20

Let's assume a text file that grows at its very end but is otherwise not edited. We now have 100 transmissions of this, but OTP-encrypted (different OTP each time, of course). The first 50% of the original file are identical.

Of course nothing can be said about the other 50%. But can parts of the first 50%, which stay perfectly identical, be attacked?

(Please be light on the lingo and math, I'm a noob.)

Different scenario, same question: The text is edited in various places, but only individual sentences. This shifts the bytes around, but apart from that, most of it stays perfectly identical.

9 Answers9

43

No. As long as each pad is completely random and independent, you can encrypt literally anything of the appropriate size (no larger than the pad) and retain information theoretic secure confidentiality. This attack is termed a known-plaintext attack, or KPA. The OTP encryption scheme is only vulnerable to this if you re-use padding material, which breaks the scheme. A proper OTP is not vulnerable to KPA.

forest
  • 15,626
  • 2
  • 49
  • 103
27

The short answer: No

As long as the key is not reused, OTP has perfect secrecy. Even at some point if the attacker knows the plaintext, he will only get a key that is used once. A problem may occur if the generation algorithm is predictable; that is, the attacker may use the weakness in the generation algorithm to produce previous and next bits.

Patriot
  • 3,162
  • 3
  • 20
  • 66
kelalaka
  • 49,797
  • 12
  • 123
  • 211
17

Why is OTP perfectly secure?

Let's assume you would like to encrypt a plaintext $m$ using OTP. In order to do that, you would need to pick $m$ from a possible message space of $M$ with a given length. $M$ hereby represents all possible messages of this length.

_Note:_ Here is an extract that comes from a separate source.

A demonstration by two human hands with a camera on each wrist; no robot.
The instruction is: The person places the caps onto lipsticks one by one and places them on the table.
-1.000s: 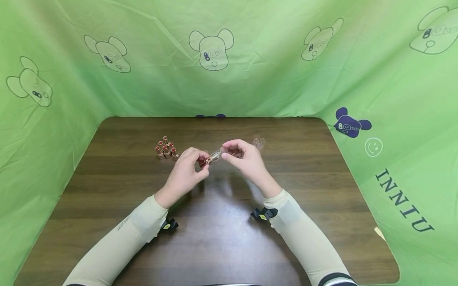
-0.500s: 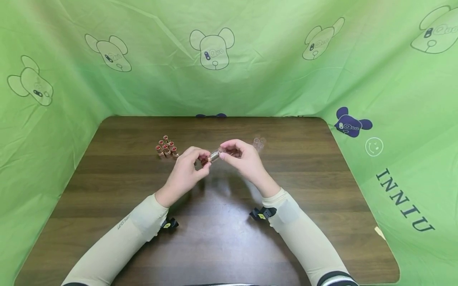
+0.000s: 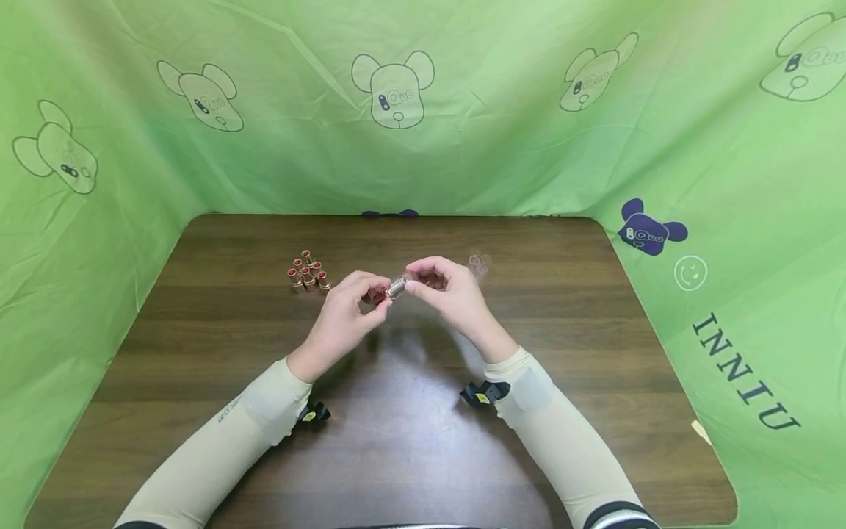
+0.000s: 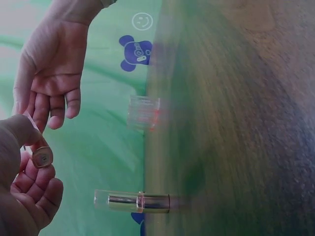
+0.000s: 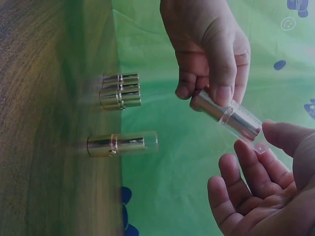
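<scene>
The left hand (image 3: 342, 310) is pinching, fingers curled, the base of a shiny gold cylindrical tube (image 5: 211, 106) tilted above the counter (image 3: 410, 455) of brown wood grain; the right hand (image 3: 457, 300) is narrowly pinching the clear plastic cap (image 5: 260, 146) over its end. Farther out, red-tipped gold tubes (image 3: 308, 278) are standing left, loose clear caps (image 3: 474, 262) are sitting right, both stopping short of the far edge, where green patterned cloth (image 3: 396, 173) is rising.

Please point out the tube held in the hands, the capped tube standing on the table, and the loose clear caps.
Held tube (image 5: 227, 116): right wrist view, metal collar.
Standing capped tube (image 5: 129, 143): right wrist view, metal inside cap.
Loose clear caps (image 4: 143, 112): left wrist view, transparent walls.
</scene>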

Further, you choose a key $k$ from the given keyspace $K$. Note that $K$ and $M$ have the same size. In order to encrypt this message, you calculate $c = m \mathbin{\oplus} k$ and send $c$ to the recipient. $k$ must be distributed out-of-band, which means it is known both to you and the recipient, but not the attacker.

An attacker would now intercept $c$ and attempts to recover $m$, by iterating through $K$ and attempt every possible $k$. What this means is that the attacker receives every possible $m$ in $M$, something they could have done anyways. They have no more information about your chosen $m$ than they did before.

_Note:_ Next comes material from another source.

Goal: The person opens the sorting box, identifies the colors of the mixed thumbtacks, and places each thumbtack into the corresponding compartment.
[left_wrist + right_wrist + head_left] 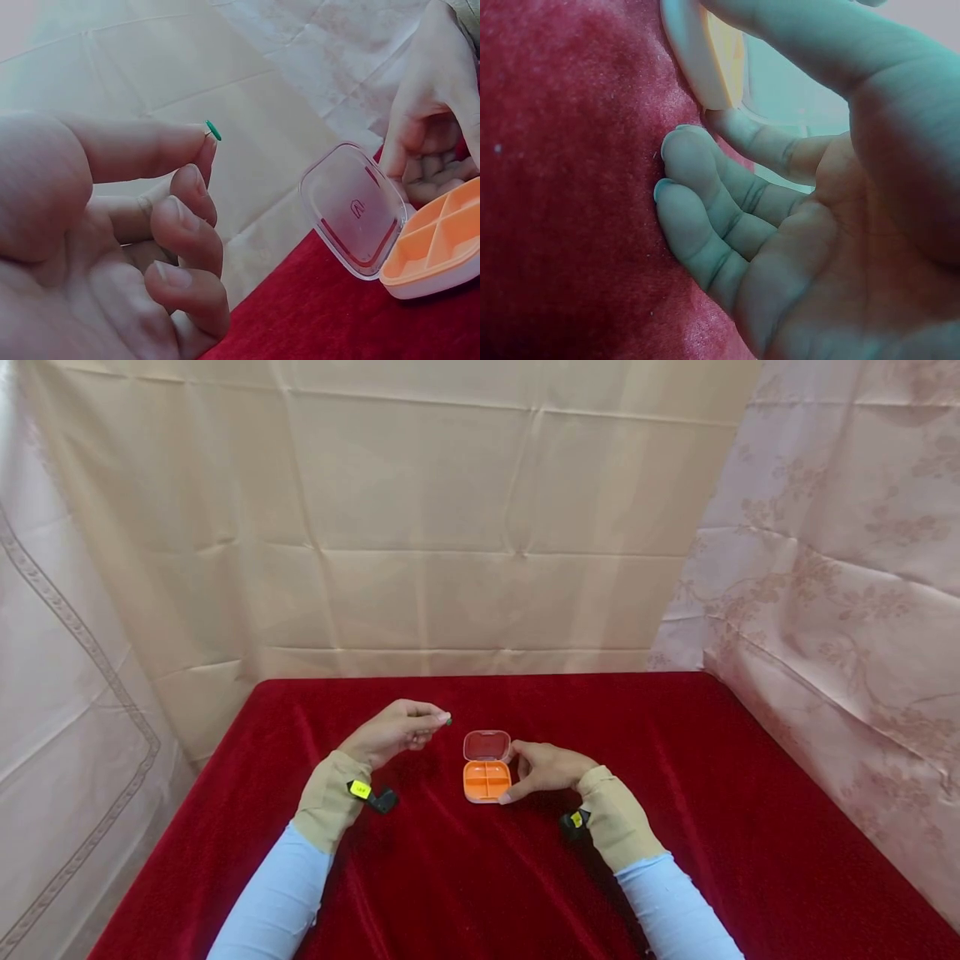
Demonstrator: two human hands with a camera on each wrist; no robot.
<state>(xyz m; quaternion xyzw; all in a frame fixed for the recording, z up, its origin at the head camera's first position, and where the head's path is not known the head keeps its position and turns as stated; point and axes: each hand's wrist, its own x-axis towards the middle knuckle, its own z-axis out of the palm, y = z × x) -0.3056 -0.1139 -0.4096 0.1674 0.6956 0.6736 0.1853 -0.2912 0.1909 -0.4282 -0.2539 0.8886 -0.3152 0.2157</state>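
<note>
My left hand [393,729] pinches a small green thumbtack [214,130] between thumb and index finger, above the table and left of the box; its flat head and a bit of thin pin show in the left wrist view. An orange pill box [476,790] with four-way dividers stands on the cloth, its clear lid [487,744] tipped up at the back. My right hand [553,766] holds the box by its right side, thumb at the front corner and index finger towards the back. In the right wrist view its other fingers [686,217] curl loosely near the cloth.
A dark red velvet cloth [420,877] covers the table. Beige curtain [412,527] hangs behind, with pale patterned drapes [847,568] to the right and white ones to the left. Each wrist carries a small black camera [382,800].
</note>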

What if we use the same $m$ multiple times?

To answer this question, let us create $c_1$ and $c_2$, this time with $m$, $k_1$ and $k_2$, such that $c_1 = m \mathbin{\oplus} k_1$ and $c_2 = m \mathbin{\oplus} k_2$.

If an attacker were to intercept $c_1$ and $c_2$, they could calculate the following:

$c_1 \mathbin{\oplus} c_2 = m \mathbin{\oplus} k_1 \mathbin{\oplus} m \mathbin{\oplus} k_2$

Since $m \mathbin{\oplus} m = 0$ and $x \mathbin{\oplus} 0 = x$, we can write the result as:

$c_1 \mathbin{\oplus} c_2 = k_1 \mathbin{\oplus} k_2$

This is not useful for the attacker, as $k_1$ and $k_2$ are randomly chosen and never reused.

Why is OTP not used everywhere then?

Even though this is a bit out-of-scope, it's a question that is often asked by beginning cryptographers when encountering a seemingly perfect encryption scheme. The problem is its usability.

Imagine you would like to encrypt a message and send it to me. How would you do that? I don't have your key, and if you want to negotiate an out-of-band key exchange (say, by meeting with me in person in a secure area), then you might as well tell me the message there (if the message is known at the time).

MechMK1
  • 445
  • 5
  • 18
6

You appear to be asking if comparative analysis could be employed between the different crypted iterations of the same text to decode it. Answer is "no": As long as the pads are produced using truly random data, the crypted text will never come out the sausage maker the same way twice. The only way comparative analysis could succeed is if keys were reused, which multiple posters to this thread already noted.

The pads must also be transmitted securely. If there is ever a period where they were not accounted for or not in a courier's control during distribution, they must be deemed to be compromised. If a courier is used for distribution, they themselves must also be absolutely trustworthy; a known quantity.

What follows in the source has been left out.